In the Introduction section, the novelty of the article and its contribution to the literature should be explained. In the relevant studies section, the method used by the researchers, the results they obtained, and the lack of the study should be mentioned. Reference should be made to the equations used in line 256. The experimental result part of the work should be rewritten. If possible, this section is confusion matrix etc. should be supported. Unfortunately, a table and AUC curves are given in this section. Table 10 should be presented in the discussion section. A section called Discussion should be added to the study, and limitations of the study should be discussed in this section. The article should be reorganized. Unfortunately, it does not seem possible for me to accept your article as it is.
Please review specifically the organization and experimental results section of the article.
Minor typographical issues ex. Line 35, 180, defining full forms of abbreviations when they appear for the first time in a manuscript. Ex. Line 194 and maybe usage of parenthetical citation for clear separation between manuscript and citation. Otherwise the manuscript is appropriate.
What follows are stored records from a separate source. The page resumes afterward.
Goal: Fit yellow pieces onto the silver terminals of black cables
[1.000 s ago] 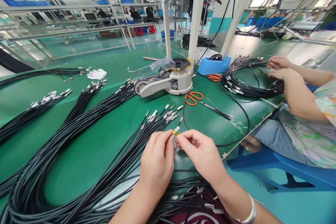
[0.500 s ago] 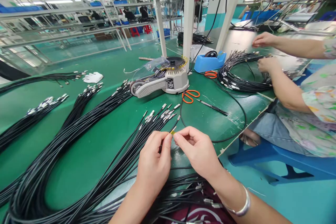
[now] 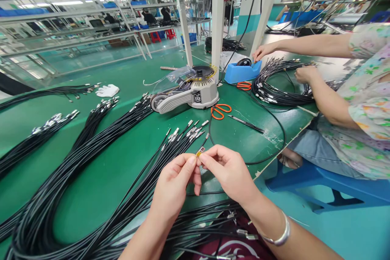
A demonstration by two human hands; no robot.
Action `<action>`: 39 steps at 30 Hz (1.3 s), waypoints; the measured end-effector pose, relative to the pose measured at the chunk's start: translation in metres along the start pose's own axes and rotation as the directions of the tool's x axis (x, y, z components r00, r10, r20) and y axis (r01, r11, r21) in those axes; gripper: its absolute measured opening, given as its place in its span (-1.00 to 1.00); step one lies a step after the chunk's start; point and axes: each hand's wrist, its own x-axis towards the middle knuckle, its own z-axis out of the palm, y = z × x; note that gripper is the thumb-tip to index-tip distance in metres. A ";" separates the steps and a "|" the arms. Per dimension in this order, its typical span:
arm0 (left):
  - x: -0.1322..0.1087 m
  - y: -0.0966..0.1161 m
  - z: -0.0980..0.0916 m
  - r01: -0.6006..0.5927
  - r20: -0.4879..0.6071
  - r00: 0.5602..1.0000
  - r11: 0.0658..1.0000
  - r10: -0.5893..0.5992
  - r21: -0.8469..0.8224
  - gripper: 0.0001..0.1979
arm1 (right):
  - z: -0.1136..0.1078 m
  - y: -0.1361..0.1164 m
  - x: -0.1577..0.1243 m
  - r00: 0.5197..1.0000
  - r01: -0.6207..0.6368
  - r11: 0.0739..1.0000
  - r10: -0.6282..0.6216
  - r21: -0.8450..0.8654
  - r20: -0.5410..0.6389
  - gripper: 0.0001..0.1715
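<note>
At the front centre, a small metal cable connector (image 3: 200,151) with yellow tape on it sits between my fingertips. My left hand (image 3: 174,180) pinches its near left side between thumb and forefinger, the other fingers curled loosely below. From the right, my right hand (image 3: 228,174) pinches the same piece with thumb and forefinger, hiding part of it. Just beyond, many metal-tipped ends of a black cable bundle (image 3: 152,174) lie on the green table. More black cables (image 3: 210,219) with metal connectors lie under my wrists and across my lap.
A grey automatic tape dispenser (image 3: 204,94) stands ahead, with orange scissors (image 3: 221,111) and a craft knife (image 3: 246,124) nearby. A blue tape dispenser (image 3: 240,74) stands behind. A white glove (image 3: 107,90) lies left. On the right, a co-worker's hand (image 3: 304,74) touches a cable coil (image 3: 262,89).
My left hand has shifted slightly left and its fingers have opened out; more of the taped connector shows. The co-worker's farther hand has reached left to the blue dispenser.
</note>
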 end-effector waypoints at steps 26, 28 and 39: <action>-0.002 0.011 0.002 -0.059 0.051 0.998 0.861 0.038 0.504 -0.80 | -0.060 0.017 0.025 0.900 0.117 0.992 -0.129 0.053 0.416 -0.73; -0.004 0.009 0.005 -0.154 0.081 0.988 0.775 0.132 0.613 -0.81 | -0.063 0.013 0.023 0.924 0.133 0.988 -0.093 -0.081 0.371 -0.85; -0.002 0.000 0.013 -0.221 0.175 0.975 0.698 0.139 0.681 -0.75 | -0.063 0.003 0.019 0.916 0.250 0.922 -0.126 -0.296 0.381 -0.90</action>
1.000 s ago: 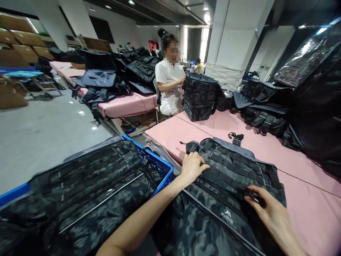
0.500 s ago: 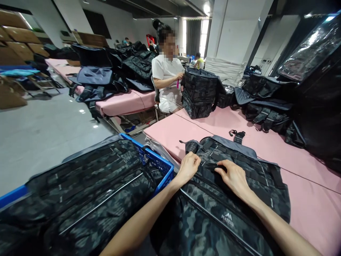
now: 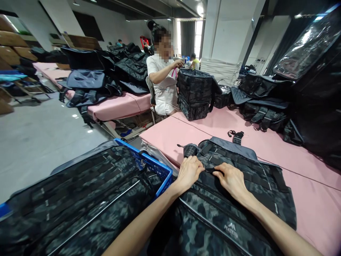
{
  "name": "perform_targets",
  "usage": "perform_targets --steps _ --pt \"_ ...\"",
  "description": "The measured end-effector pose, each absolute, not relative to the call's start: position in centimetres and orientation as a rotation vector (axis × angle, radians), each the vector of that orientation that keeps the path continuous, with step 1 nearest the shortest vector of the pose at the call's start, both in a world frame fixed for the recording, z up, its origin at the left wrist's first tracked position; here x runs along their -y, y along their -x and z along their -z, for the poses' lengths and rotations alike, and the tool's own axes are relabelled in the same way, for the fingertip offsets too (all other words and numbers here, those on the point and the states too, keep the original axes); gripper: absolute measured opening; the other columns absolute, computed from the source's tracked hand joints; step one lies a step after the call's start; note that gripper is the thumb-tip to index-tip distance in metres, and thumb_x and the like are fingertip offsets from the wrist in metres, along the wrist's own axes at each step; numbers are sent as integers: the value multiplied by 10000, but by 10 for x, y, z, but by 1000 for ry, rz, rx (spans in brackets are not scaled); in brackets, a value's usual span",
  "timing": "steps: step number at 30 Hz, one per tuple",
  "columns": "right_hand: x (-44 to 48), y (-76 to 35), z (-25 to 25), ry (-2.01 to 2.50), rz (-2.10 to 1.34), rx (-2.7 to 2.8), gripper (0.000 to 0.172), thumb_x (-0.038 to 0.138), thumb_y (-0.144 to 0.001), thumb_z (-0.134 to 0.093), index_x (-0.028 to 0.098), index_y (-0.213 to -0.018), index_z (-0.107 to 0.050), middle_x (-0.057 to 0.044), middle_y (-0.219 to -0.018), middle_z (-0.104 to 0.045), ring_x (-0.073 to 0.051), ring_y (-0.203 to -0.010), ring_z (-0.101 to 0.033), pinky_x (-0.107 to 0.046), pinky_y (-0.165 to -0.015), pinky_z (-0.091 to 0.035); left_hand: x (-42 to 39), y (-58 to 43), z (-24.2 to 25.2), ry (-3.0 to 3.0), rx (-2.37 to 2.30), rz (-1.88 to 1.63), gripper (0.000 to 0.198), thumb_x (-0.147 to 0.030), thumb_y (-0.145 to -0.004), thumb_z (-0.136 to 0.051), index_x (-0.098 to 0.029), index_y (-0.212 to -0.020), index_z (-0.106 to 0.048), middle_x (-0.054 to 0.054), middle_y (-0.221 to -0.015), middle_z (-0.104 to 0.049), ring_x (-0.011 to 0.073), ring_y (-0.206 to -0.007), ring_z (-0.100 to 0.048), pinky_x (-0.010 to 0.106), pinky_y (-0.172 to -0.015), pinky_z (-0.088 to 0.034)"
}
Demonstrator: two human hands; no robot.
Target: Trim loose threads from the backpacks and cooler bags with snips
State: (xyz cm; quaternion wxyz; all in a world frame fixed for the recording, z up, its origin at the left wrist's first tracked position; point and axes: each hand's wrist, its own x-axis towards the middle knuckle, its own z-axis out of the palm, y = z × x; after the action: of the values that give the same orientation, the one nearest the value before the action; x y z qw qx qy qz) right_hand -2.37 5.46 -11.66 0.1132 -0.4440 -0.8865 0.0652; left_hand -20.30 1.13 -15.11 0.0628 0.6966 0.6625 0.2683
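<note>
A dark camouflage bag [image 3: 239,199] with a white logo lies flat on the pink table [image 3: 306,170] in front of me. My left hand [image 3: 188,171] rests on its upper left corner, fingers curled and pressed on the fabric. My right hand [image 3: 231,179] sits close beside it on a black webbing strap [image 3: 213,170], its fingertips pinching a small black piece there. The two hands nearly touch.
A blue crate [image 3: 157,167] at my left holds another camouflage bag [image 3: 80,202]. Across the table a seated person in white [image 3: 162,81] handles an upright bag [image 3: 194,92]. More dark bags are piled at the right [image 3: 266,103] and on the far pink tables [image 3: 93,78].
My right hand has moved from the bag's lower right up to the strap beside my left hand. The person opposite has raised an arm over the upright bag. The view has shifted slightly.
</note>
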Motion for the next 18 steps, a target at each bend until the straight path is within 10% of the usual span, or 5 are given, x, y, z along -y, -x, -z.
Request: perform_targets --steps 18 --pt "-104 5 112 1518 -35 2380 196 314 -858 -498 221 -940 -650 -23 -941 -661 -183 -870 -608 -250 -661 -393 -89 199 112 -2162 -2005 -760 262 -405 -851 -504 -202 -881 -667 47 -922 -622 217 -925 -528 362 -787 -312"
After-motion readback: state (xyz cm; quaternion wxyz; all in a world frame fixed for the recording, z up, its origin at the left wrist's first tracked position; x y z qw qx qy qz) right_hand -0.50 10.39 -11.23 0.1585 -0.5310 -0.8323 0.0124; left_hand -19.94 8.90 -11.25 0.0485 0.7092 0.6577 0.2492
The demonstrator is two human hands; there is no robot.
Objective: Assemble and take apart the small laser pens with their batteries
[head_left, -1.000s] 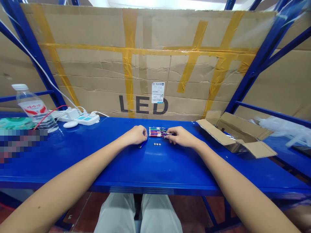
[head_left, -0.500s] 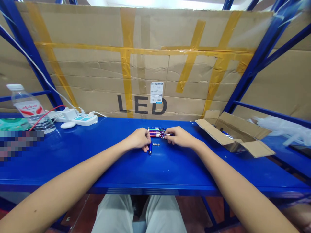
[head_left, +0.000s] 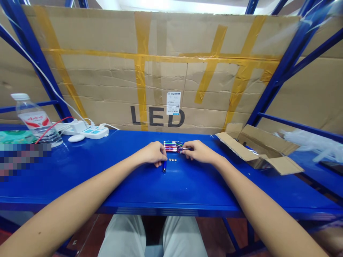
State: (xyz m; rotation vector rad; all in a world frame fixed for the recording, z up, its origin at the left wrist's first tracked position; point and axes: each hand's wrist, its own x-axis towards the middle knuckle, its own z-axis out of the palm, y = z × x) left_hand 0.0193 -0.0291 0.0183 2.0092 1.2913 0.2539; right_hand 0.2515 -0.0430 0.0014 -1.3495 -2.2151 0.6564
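At 2 o'clock from the blue tube (head_left: 164, 166), gripped by the left hand (head_left: 155, 153), its axis 12-to-6, lie 3 discs (head_left: 173, 160); the right hand (head_left: 195, 150) pinches a slim piece (head_left: 185, 149).

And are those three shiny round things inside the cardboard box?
No, the three round things lie on the blue table, outside the cardboard box.

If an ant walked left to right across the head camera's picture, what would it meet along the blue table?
Water bottle, power strip, left hand, small silver discs, right hand, open cardboard box.
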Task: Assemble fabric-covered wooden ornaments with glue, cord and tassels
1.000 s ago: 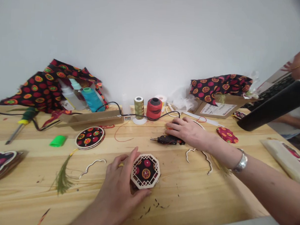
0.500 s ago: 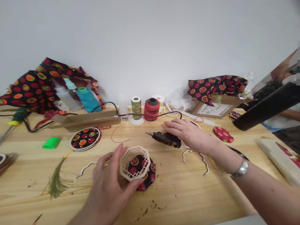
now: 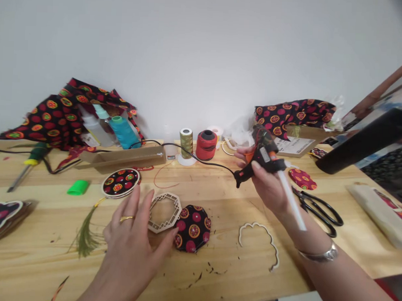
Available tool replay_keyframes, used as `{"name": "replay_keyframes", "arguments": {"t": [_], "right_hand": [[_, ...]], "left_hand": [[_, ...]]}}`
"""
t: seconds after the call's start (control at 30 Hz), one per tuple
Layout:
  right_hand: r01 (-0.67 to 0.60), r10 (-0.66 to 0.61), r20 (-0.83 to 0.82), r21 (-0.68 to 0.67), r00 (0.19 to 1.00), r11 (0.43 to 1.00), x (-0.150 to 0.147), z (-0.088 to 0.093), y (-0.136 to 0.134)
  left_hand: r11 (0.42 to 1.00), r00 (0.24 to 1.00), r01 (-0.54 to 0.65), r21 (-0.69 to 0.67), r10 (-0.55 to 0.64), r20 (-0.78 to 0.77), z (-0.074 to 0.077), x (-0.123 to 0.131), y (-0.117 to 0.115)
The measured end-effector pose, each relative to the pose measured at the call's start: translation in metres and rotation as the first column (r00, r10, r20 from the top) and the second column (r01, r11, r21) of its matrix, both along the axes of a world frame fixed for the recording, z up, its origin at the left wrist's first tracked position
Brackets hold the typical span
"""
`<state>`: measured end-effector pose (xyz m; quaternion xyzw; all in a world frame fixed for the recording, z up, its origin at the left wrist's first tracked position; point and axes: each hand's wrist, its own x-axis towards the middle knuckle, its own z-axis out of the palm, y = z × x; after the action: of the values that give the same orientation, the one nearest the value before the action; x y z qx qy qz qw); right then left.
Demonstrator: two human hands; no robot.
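Now the right hand (image 3: 269, 189) is raised above the worktop (image 3: 235, 280), its fingers curled round a black-and-orange hot glue gun (image 3: 262, 155) and its thumb lying along the body. The gun's long axis slants across the view: the nozzle points down and to the left, towards the middle of the worktop, and a white glue stick (image 3: 293, 208) runs out of the back towards the near edge. The left hand (image 3: 130, 249) is low and open, its fingers spread, holding nothing that can be seen. It is nearest an octagonal wooden lattice frame (image 3: 162, 194), which lies flat just beside a round patterned fabric disc (image 3: 192, 228). A fingertip comes to the disc's edge, but whether it touches is hard to tell. The disc lies left of the gun's nozzle, nearer the left hand than the right. Black-handled scissors (image 3: 318, 213) lie right of the right hand.
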<state>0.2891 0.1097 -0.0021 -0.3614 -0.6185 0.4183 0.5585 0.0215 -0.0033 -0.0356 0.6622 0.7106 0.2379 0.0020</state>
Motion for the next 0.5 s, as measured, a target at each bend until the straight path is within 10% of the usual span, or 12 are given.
{"name": "replay_keyframes", "arguments": {"t": [0.13,0.23,0.37,0.43,0.5], "right_hand": [[0.180,-0.205,-0.351,-0.104,0.914,0.978,-0.019,0.019,0.007],[0.293,-0.295,-0.388,-0.064,0.873,0.954,-0.033,0.041,0.010],[0.404,-0.369,-0.338,0.039,0.866,0.914,-0.052,0.055,0.007],[0.438,-0.396,-0.325,0.063,0.859,0.897,-0.059,0.054,0.005],[0.455,-0.412,-0.301,0.085,0.860,0.887,-0.061,0.051,0.004]], "left_hand": [[0.969,0.865,0.244,-0.024,-0.207,0.457,0.020,0.026,-0.011],[0.712,0.457,0.628,-0.315,-0.010,0.889,0.032,0.067,-0.010],[0.549,-0.010,0.824,-0.139,0.259,0.966,0.044,0.128,0.003],[0.596,-0.281,0.803,0.014,0.359,0.890,0.048,0.149,0.006],[0.613,-0.387,0.787,0.077,0.392,0.835,0.049,0.160,0.005]]}}
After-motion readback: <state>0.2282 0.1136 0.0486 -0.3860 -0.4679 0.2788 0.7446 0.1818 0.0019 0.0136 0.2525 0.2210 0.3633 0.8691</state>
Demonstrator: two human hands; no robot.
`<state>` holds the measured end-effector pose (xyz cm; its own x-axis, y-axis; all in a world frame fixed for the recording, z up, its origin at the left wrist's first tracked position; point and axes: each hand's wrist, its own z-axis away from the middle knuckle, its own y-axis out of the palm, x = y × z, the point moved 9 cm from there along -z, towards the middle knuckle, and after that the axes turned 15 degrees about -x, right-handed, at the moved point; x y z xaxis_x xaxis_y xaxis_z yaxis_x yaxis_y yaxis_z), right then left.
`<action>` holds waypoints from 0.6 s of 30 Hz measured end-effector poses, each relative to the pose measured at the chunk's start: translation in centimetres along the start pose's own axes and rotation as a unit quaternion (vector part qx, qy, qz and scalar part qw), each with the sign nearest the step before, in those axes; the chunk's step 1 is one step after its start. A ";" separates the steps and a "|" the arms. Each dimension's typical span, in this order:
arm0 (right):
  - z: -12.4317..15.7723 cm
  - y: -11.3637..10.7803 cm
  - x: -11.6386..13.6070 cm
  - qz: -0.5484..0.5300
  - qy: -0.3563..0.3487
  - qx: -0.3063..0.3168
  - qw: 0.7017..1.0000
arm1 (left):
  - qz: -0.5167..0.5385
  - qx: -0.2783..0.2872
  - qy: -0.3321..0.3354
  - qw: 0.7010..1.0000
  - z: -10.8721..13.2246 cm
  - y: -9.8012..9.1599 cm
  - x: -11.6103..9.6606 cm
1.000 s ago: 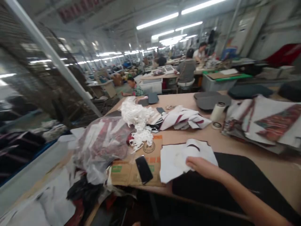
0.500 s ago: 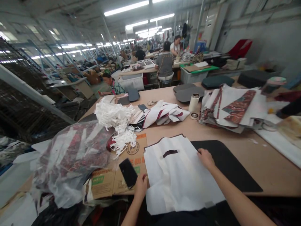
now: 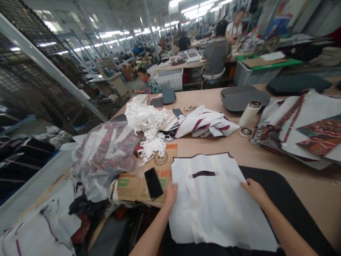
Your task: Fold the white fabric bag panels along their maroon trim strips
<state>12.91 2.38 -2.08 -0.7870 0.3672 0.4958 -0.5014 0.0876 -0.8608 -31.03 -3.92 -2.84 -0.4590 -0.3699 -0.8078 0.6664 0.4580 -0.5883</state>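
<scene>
A white non-woven fabric sheet (image 3: 218,209) with a dark slot (image 3: 204,174) near its top lies spread flat on a black mat (image 3: 282,188). My left hand (image 3: 171,195) grips the sheet's left edge, close to a black smartphone (image 3: 153,183) lying face up on flattened cardboard (image 3: 157,186). My right hand (image 3: 253,190) is over the sheet's right edge, its fingers on the fabric. A clear plastic bag (image 3: 103,160) of printed fabric pieces and a heap of white fabric strips (image 3: 146,124) lie left of the sheet.
The beige table (image 3: 319,181) holds a folded white-and-maroon cloth (image 3: 205,122), tape rolls (image 3: 249,113), a stack of printed panels (image 3: 298,131) and dark grey pieces (image 3: 245,99). A seated co-worker (image 3: 145,83) and other people work at tables beyond. A mesh partition (image 3: 34,85) stands left.
The sheet, partly folded under my right hand a second ago, now lies opened flat, with both hands at its sides. My head has turned, shifting the whole scene in view.
</scene>
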 end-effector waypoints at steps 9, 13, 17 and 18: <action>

The method uses 5K images for training with a split of 1000 images for each category. I do see a reference to usage of enhancing the data by flipping the images but a small dataset comes with its own challenges like managing outliers that deviate from the rest of dataset, overfitting, etc. It would be a great to see how these challenges were addressed while model training.
The method is highly robust and so is the data presented for the model with its accuracy!
I agree with the authors assessment on its applications in hospital facilities. This model can be run every time a patient visits for an eye exam which can help the doctors for diagnosis. With an appropriate patient consent, the images captured in the patient visits can be used to retrain the model for supporting diverse data to improve the model.